Your assignment:
Check each line below for "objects" and report how many have it, nothing else.

Data to use:
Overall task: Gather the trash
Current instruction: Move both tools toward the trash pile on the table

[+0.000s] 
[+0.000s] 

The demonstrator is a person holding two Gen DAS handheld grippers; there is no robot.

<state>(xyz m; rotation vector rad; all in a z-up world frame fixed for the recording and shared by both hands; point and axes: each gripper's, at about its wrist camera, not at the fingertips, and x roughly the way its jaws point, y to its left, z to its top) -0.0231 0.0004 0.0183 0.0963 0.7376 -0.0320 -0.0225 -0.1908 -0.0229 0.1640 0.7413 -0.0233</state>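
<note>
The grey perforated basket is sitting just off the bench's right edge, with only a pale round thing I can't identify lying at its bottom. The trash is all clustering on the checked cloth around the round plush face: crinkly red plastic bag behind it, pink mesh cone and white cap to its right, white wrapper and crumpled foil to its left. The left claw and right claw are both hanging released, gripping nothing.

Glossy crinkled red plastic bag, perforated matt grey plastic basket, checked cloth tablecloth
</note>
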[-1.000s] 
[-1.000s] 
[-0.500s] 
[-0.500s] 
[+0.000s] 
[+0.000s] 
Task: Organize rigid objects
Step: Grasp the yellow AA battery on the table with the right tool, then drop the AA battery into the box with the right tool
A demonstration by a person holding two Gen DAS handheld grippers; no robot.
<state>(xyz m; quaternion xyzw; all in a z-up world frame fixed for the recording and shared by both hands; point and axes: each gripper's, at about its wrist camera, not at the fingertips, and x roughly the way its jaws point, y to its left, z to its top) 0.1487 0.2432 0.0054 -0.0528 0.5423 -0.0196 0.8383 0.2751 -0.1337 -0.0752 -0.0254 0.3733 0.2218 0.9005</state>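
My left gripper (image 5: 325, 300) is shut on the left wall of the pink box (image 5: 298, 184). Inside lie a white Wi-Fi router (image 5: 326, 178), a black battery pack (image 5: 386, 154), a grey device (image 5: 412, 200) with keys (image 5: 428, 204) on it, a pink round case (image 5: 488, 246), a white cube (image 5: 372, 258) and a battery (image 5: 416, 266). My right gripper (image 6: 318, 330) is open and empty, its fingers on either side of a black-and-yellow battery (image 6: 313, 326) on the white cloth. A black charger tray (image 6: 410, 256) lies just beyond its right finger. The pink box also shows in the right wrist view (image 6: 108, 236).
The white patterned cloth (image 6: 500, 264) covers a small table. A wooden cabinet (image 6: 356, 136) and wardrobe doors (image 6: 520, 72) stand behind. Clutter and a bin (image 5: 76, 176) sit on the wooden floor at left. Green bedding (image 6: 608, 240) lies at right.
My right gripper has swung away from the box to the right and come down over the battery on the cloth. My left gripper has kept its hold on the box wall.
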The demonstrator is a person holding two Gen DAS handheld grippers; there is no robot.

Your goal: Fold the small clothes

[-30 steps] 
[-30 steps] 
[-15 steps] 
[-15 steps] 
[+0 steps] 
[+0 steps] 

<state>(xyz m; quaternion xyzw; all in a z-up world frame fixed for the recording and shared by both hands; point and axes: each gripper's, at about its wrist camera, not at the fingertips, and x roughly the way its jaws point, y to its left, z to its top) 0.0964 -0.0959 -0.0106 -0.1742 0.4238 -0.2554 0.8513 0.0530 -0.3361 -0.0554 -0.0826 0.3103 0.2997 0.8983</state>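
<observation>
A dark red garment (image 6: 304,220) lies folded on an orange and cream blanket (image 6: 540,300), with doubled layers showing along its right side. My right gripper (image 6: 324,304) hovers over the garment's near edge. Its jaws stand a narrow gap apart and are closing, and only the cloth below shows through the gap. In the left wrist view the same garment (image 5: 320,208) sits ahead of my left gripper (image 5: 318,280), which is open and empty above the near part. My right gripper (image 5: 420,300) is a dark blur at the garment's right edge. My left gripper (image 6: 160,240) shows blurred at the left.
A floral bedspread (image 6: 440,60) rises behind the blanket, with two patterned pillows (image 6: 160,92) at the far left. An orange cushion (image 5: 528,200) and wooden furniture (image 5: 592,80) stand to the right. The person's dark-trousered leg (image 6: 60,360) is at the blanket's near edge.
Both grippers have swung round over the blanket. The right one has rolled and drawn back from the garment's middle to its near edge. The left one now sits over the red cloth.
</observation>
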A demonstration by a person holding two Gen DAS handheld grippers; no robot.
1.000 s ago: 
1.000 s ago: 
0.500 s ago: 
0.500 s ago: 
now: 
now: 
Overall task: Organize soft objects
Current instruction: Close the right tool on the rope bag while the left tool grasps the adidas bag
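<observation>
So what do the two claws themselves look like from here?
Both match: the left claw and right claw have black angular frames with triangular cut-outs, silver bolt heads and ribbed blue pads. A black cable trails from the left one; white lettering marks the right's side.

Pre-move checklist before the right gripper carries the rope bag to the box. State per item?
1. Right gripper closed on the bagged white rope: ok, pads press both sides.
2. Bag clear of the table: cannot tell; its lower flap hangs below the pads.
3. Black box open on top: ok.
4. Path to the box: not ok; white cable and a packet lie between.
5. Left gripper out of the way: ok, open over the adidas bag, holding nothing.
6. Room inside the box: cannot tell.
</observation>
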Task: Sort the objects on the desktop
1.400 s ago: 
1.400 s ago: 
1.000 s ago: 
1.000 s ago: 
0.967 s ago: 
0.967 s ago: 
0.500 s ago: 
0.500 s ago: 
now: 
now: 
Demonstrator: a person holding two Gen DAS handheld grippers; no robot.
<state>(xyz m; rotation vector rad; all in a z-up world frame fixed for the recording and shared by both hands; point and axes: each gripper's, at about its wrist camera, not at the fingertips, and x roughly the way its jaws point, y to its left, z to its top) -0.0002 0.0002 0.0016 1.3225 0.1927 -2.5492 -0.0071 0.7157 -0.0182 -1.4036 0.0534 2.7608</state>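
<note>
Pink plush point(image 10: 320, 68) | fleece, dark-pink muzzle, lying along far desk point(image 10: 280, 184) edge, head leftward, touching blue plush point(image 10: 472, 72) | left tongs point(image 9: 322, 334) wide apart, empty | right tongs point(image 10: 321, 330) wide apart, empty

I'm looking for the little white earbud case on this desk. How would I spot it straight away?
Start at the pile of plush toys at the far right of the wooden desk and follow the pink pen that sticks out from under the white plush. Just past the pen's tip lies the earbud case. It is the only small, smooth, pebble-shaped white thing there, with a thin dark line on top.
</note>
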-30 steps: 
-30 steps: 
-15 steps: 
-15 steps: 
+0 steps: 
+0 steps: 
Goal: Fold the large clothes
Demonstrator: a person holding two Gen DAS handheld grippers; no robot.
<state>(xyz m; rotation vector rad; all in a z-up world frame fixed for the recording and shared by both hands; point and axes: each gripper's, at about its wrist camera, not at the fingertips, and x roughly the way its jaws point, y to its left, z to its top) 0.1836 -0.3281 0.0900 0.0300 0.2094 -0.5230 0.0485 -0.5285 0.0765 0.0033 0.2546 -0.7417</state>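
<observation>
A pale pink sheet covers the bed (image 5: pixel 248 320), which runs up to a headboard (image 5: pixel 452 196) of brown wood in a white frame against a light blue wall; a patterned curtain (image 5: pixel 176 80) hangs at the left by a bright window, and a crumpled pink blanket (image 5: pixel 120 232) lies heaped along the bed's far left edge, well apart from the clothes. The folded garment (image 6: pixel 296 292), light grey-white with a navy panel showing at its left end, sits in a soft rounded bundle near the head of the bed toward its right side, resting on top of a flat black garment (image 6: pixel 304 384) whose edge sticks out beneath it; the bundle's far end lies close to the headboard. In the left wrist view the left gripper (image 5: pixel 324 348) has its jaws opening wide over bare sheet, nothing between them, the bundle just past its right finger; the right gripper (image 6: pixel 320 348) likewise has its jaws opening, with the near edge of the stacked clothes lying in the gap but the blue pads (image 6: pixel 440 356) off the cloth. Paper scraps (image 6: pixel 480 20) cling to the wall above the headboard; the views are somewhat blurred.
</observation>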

Response box:
3